At what rate is the surface rea of the water decreasing?

Dimensions are: base width=0.4m,
top width= 0.8m
length=2.5m
height=0.5m

## The Attempt at a Solution

Ok I really really don'tknow where to start, if maybe someone can give me a clue

mjsd
Homework Helper
ok, I can't be completely certain about the shape, but my guess based on your info, is that it is a lying down "cylinder" of height 2.5m with a isosceles trapezoidal base. So you have no problem working out the volume of this trough... just base x height eh?... next relate rate of change of water volume to rate of change of surface area... now I assume your "surface area" is the area viewing from the top (ie, a rectangle) so what can really change when water level decreases is just width of the rectangle...
now, that means, you need to first relate water volume change to the width change ...

since you haven't shown me what you know, it is very hard for me to say things at a level that suits you. so .. that's all I'll say for the moment.

HallsofIvy
Homework Helper
Start by drawing a picture. The trough is a trapezoid with those dimensions but the water in the trough is not- it is, however, a trapezoid with that lower base, height a variable, say "y", and top base the distance between the two sides at that y.
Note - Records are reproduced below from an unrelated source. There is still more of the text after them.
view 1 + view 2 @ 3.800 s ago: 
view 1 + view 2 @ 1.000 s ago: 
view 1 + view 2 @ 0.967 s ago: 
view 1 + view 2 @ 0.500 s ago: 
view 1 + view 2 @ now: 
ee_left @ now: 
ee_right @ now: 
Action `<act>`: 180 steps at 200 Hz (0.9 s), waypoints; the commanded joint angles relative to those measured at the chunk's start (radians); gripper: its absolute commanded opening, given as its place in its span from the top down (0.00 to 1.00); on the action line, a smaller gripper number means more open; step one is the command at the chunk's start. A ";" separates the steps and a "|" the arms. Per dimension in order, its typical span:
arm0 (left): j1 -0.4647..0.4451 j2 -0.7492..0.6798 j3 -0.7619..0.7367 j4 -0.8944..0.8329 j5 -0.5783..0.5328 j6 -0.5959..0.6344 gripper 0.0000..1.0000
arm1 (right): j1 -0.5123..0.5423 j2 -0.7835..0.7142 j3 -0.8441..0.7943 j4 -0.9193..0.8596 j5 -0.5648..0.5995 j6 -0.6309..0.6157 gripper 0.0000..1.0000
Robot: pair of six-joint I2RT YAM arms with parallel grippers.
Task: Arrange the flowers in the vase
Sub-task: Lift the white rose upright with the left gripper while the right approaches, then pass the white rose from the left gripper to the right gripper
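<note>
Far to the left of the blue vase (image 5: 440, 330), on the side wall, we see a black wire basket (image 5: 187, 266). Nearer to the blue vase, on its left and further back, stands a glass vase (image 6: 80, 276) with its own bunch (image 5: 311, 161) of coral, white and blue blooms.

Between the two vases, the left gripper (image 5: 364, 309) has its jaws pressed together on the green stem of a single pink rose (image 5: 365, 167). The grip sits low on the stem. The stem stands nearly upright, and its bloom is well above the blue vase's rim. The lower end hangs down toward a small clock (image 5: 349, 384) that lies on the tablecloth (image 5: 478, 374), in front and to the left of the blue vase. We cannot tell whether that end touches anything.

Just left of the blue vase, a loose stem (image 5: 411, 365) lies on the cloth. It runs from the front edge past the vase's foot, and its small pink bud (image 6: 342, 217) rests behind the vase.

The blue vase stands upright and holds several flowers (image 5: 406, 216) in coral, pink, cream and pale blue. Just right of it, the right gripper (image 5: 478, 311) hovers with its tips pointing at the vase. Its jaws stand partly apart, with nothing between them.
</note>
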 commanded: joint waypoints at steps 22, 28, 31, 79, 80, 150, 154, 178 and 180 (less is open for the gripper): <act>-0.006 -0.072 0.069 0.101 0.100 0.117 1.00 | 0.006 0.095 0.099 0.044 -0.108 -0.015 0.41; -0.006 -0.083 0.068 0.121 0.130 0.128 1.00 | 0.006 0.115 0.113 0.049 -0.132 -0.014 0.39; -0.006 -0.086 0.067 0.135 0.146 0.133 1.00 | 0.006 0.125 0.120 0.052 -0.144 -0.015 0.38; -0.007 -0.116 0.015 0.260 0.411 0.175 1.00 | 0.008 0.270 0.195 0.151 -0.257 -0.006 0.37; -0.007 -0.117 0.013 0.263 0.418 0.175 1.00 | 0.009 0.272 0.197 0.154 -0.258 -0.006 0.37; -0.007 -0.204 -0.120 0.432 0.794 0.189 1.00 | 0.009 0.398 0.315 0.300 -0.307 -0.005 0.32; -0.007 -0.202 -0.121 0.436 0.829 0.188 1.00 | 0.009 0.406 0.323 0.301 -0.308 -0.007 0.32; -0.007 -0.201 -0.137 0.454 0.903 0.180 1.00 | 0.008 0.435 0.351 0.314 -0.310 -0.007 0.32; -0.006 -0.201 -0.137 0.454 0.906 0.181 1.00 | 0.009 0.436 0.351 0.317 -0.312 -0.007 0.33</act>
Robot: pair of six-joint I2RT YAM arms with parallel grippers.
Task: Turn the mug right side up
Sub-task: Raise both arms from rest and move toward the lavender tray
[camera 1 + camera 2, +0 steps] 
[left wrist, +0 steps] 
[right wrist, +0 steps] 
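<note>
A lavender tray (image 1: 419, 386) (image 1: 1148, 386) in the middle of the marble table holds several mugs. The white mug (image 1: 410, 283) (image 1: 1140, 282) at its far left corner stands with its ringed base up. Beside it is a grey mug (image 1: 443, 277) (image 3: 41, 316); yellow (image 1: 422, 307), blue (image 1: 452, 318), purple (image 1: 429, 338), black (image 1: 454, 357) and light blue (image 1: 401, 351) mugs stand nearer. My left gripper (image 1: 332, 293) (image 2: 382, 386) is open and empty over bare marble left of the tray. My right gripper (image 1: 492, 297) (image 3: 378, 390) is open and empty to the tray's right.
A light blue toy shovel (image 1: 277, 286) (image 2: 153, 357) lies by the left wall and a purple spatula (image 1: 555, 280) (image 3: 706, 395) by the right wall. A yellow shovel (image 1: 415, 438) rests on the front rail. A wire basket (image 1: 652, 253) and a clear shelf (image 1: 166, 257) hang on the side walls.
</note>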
You ought to be able to calculate that from "similar triangles" or be setting up an appropriate coordinate system and writing the equations of the lines representing the two sides. Once you have the dimensions of the 'water' trapezoid, you can write down the equation for the volume as a function of y and differentiate it- you are given the rate of change, i.e. derivative, of the volume. That will allow you to calculate dy/dt. Now write down the equation of the area of the water surface, as a function of y, and differentiate that to find the rate of change of surface area.

yea the differentiation part is easy just the similar triangles part i don't get how do i find the volume equation, and i guess area

HallsofIvy
Homework Helper
Of course, a trapezoid is NOT a triangle, but you could imagine the two sides continued until they intersect and use that triangle.

Here was my first thought: set up a coordinate system so that the origin is at the center of the base and the x-axis is along the base. Then, since the base is 0.4 m long, the ends of the base are at (0.2, 0) and (-0.2, 0). Since the top is 0.8 m wide and the height is 0.5 m, the other ends of the lines representing the sides are (0.4, 0.5) and (-0.4, 0.5). What is the equation of the line through (0.2, 0) and (0.4, 0.5)? Find the distance between the x-values of those two lines for a given y (or because of the symmetry, just double x on the line through (0.2, 0) and (0.4, 0.5) as a function of y) which also gives y as a function of x. That gives the height y as a function of the "top" base of the trapezoid of water, x.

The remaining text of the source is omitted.